Wednesday, December 10th, 2008
David Frost (Michael Sheen, left) and Richard Nixon (Frank Langella) shake on it.

MANO A MANO: David Frost (Michael Sheen, left) and Richard Nixon (Frank Langella) shake on it.

Ron Howard’s Frost/Nixon resembles a reunion film of The Queen, or at least, it should. Frost/Nixon shares screenwriter Peter Morgan, who penned the 2006 Oscar-winning film about Princess Diana’s death as a political tipping point in England. Michael Sheen, who played Tony Blair in The Queen (and in Morgan’s predecessor film The Deal) here plays David Frost, a television personality best known today for his interviews with Richard Nixon in the wake of Watergate.

Based on his stage play, Morgan’s script for Frost/Nixon offers a similar perspective on power and the public sphere as The Queen. Morgan argues that incidents that seem like minor footnotes in fact prove to be historical turning points. Howard’s steadiness as a director makes a clever and compelling film of Frost/Nixon that’s everything a “West Wing” fan would want in a contemporary political drama. Unlike The Queen, however, the film feels more like a tempest in a teapot than one of the hinges of history.

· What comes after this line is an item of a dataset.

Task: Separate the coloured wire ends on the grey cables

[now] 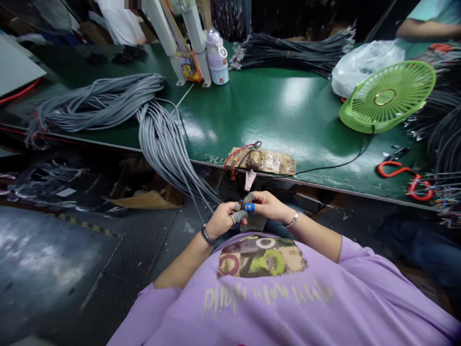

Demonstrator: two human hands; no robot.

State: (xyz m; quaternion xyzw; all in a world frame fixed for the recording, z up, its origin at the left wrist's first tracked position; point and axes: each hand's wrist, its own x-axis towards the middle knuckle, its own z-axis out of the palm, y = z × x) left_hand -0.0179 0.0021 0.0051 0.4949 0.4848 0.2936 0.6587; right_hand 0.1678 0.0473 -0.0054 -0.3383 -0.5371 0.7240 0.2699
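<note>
- Table (pixel 306 108): green, worn pale along its near edge. The edge slanted down to the right. The widest stretch of bare green surface lay between the grey cables and the fan; a narrower gap separated the edge from the person's body.
- Grey cables (pixel 158 129): the left part lay coiled and looped on the top; the right part fanned over the edge and hung toward the hands. Strands appeared smooth, bent and largely parallel.
- Black cables (pixel 288 52): bundled along the far side, pale ends at both extremities.
- Fan (pixel 392 96): light green, tilted, against the bag (pixel 370 55); its cord ran toward the block.
- Block (pixel 275 162): brown, taped, flush with the near edge, wires at its left end.
- Left hand (pixel 222 218) and right hand (pixel 268 206): together just off the edge, fingertips wrapped, pinched narrow on the small dark piece. Its link to the grey cables could not be told.
- Bottle (pixel 218 57): upright, toward the back.
- Small dark piece (pixel 242 204): between the fingertips, mostly covered.
</note>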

Howard approaches the material almost like he’s helming a sequel to the famed newspaper drama All the President’s Men. The film opens with a montage about the Watergate Hotel break-in, the subsequent scandals, cover-ups and resignations, building to Nixon’s withdrawal from office. Frank Langella reprises his stage role as Nixon, and while his harrumphing delivery echoes many Nixon impressions, he gives the disgraced president the gravitas and dignity of a lion in winter.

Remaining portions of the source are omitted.